- Opening Delimiter -
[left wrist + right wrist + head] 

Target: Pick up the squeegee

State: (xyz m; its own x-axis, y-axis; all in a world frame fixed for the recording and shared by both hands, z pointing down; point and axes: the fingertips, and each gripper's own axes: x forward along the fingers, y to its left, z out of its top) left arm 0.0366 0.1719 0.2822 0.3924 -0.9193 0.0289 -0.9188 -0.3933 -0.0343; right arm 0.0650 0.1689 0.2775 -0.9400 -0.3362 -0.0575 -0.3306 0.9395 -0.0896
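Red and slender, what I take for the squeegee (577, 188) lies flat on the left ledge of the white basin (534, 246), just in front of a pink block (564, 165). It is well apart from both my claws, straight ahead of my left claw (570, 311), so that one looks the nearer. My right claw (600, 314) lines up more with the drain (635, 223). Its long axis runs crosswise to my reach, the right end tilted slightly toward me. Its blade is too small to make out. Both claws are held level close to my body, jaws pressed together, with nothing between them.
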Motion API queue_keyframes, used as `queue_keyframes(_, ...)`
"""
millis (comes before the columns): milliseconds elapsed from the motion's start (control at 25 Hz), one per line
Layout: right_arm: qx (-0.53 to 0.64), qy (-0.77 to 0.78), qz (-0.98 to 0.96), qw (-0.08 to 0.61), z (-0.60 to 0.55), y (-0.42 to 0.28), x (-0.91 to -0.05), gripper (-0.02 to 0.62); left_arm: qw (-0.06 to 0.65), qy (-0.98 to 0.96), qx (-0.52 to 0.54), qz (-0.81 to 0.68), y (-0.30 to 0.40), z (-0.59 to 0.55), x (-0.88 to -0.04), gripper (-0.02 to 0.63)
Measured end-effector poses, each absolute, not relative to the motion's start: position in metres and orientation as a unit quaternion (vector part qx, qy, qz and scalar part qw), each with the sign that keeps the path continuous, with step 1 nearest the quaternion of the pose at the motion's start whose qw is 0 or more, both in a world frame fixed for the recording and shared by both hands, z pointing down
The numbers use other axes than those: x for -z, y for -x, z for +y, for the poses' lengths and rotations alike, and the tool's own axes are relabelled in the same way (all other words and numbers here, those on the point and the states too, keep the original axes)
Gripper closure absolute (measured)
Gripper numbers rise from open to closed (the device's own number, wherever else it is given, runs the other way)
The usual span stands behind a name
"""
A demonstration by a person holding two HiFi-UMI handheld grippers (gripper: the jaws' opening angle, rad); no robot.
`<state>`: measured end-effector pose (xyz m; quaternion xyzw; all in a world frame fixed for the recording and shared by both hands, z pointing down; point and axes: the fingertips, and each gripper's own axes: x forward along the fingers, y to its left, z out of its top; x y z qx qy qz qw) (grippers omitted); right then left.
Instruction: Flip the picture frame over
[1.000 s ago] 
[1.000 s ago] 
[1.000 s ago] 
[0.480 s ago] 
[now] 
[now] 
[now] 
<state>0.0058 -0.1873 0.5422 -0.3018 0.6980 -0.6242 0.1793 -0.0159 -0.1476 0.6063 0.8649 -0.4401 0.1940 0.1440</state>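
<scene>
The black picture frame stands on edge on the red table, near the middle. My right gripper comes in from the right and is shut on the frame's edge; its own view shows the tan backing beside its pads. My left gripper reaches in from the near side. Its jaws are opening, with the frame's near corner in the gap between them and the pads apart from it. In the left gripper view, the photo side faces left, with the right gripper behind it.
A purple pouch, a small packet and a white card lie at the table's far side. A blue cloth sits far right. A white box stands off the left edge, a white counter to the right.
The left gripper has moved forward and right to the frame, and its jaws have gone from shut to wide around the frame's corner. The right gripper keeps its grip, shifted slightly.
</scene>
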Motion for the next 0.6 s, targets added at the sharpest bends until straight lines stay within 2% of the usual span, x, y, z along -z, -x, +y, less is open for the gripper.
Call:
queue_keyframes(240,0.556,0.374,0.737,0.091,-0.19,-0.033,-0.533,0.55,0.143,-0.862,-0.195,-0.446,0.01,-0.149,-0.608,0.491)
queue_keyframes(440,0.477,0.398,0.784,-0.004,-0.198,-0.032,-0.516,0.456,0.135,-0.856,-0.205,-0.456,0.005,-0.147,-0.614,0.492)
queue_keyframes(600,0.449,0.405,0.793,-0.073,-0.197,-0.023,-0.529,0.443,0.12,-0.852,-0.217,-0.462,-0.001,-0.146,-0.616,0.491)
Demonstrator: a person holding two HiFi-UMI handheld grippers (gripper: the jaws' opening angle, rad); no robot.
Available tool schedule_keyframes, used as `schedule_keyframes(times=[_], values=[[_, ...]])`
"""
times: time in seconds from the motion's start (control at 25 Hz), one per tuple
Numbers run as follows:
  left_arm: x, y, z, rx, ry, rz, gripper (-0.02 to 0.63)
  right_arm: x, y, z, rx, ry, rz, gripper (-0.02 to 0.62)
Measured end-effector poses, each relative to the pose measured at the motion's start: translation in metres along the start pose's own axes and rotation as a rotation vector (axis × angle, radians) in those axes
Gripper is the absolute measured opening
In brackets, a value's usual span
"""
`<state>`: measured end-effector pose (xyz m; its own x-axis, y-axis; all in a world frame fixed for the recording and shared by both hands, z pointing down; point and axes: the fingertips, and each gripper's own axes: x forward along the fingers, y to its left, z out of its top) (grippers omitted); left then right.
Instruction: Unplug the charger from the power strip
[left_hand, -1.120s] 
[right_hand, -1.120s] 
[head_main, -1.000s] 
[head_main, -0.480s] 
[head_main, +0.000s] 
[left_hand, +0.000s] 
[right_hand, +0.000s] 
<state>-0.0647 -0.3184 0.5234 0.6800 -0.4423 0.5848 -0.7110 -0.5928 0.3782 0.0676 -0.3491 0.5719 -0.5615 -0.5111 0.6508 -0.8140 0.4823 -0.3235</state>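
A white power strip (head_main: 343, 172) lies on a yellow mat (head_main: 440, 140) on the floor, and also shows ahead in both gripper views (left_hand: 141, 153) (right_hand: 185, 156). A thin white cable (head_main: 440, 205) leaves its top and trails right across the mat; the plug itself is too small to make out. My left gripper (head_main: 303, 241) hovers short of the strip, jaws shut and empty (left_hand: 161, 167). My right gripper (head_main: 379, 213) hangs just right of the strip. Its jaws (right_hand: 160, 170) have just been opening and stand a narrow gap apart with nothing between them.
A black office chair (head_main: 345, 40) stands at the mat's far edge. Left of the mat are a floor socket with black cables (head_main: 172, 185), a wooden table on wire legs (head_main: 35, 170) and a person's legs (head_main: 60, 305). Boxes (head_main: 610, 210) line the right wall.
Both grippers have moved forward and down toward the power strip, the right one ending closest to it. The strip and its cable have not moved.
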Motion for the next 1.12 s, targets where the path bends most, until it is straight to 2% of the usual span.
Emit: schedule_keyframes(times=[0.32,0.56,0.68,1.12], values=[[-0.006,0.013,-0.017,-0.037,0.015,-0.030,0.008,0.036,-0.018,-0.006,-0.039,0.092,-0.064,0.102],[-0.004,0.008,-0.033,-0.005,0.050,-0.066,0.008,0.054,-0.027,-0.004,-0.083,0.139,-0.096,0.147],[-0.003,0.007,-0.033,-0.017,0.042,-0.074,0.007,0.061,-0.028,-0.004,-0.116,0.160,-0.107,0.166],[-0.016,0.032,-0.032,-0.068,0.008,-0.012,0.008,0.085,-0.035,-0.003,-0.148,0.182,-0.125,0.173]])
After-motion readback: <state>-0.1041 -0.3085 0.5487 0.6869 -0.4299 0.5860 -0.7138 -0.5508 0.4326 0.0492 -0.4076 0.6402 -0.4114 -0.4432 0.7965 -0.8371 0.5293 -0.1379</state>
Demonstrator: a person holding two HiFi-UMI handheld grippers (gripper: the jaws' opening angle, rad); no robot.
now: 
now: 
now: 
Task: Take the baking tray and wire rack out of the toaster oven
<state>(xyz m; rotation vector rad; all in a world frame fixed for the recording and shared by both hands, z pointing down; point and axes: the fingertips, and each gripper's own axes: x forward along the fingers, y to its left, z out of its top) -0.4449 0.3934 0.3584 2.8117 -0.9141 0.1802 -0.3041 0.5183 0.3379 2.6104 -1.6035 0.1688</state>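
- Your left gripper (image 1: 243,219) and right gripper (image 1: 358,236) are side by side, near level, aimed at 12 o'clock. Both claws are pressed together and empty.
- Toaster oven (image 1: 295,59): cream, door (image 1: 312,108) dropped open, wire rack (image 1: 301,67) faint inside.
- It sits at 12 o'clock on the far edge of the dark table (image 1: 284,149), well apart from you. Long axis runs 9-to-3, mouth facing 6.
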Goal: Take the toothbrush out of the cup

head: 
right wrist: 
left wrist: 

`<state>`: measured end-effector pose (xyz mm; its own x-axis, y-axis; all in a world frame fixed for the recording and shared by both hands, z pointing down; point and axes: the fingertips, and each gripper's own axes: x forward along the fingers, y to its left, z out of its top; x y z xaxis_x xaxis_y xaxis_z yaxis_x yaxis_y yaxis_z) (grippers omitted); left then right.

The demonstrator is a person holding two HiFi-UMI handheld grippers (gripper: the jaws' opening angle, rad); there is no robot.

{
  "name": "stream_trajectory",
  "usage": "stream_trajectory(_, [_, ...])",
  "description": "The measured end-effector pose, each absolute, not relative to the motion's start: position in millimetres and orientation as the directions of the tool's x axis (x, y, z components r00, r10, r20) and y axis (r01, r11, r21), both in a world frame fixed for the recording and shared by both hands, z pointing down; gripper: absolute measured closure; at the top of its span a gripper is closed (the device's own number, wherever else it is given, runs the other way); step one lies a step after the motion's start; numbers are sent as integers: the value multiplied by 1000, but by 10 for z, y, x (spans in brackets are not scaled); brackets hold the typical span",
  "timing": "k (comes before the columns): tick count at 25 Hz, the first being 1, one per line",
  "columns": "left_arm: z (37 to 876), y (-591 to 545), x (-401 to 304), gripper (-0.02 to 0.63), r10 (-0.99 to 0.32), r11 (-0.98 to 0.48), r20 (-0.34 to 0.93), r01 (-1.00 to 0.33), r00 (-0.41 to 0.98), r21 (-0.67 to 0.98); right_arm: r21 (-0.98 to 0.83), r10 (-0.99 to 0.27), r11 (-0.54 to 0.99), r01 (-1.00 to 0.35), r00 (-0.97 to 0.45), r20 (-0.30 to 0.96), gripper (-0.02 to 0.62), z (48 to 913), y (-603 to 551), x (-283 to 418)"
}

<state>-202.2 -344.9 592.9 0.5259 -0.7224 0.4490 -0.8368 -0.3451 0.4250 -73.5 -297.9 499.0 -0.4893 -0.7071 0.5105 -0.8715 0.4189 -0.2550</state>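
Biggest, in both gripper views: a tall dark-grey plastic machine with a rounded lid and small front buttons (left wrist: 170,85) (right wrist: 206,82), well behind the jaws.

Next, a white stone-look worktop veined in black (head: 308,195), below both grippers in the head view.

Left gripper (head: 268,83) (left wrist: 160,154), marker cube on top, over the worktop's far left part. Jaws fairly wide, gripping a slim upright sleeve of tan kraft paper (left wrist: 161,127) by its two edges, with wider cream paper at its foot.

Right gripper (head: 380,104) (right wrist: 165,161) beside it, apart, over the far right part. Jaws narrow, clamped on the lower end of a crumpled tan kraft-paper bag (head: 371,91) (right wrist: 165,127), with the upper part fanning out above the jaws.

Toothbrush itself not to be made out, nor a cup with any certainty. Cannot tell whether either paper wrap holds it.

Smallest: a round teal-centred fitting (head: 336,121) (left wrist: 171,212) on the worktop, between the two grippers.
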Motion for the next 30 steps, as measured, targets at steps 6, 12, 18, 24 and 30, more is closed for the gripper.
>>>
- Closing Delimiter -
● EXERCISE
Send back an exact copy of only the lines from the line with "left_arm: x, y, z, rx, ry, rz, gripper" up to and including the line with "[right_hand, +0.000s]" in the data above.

● TASK SOLUTION
  left_arm: x, y, z, rx, ry, rz, gripper (-0.02 to 0.63)
  right_arm: x, y, z, rx, ry, rz, gripper (-0.02 to 0.62)
Measured end-effector poses, each relative to the pose measured at the motion's start: translation in metres along the start pose's own axes and rotation as a rotation vector (axis × angle, radians) in those axes
Gripper is the absolute measured opening
In brackets, a value's usual span
"""
`<state>`: measured end-effector pose (xyz m; its own x-axis, y-axis; all in a world frame fixed for the recording and shared by both hands, z pointing down; point and axes: the fingertips, and each gripper's own axes: x forward along the fingers, y to its left, z out of its top) (grippers omitted); left then right.
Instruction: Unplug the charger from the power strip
[left_hand, -1.120s] 
[right_hand, -1.120s] 
[head_main, -1.000s] 
[head_main, -0.480s] 
[head_main, +0.000s] 
[left_hand, +0.000s] 
[right_hand, +0.000s] 

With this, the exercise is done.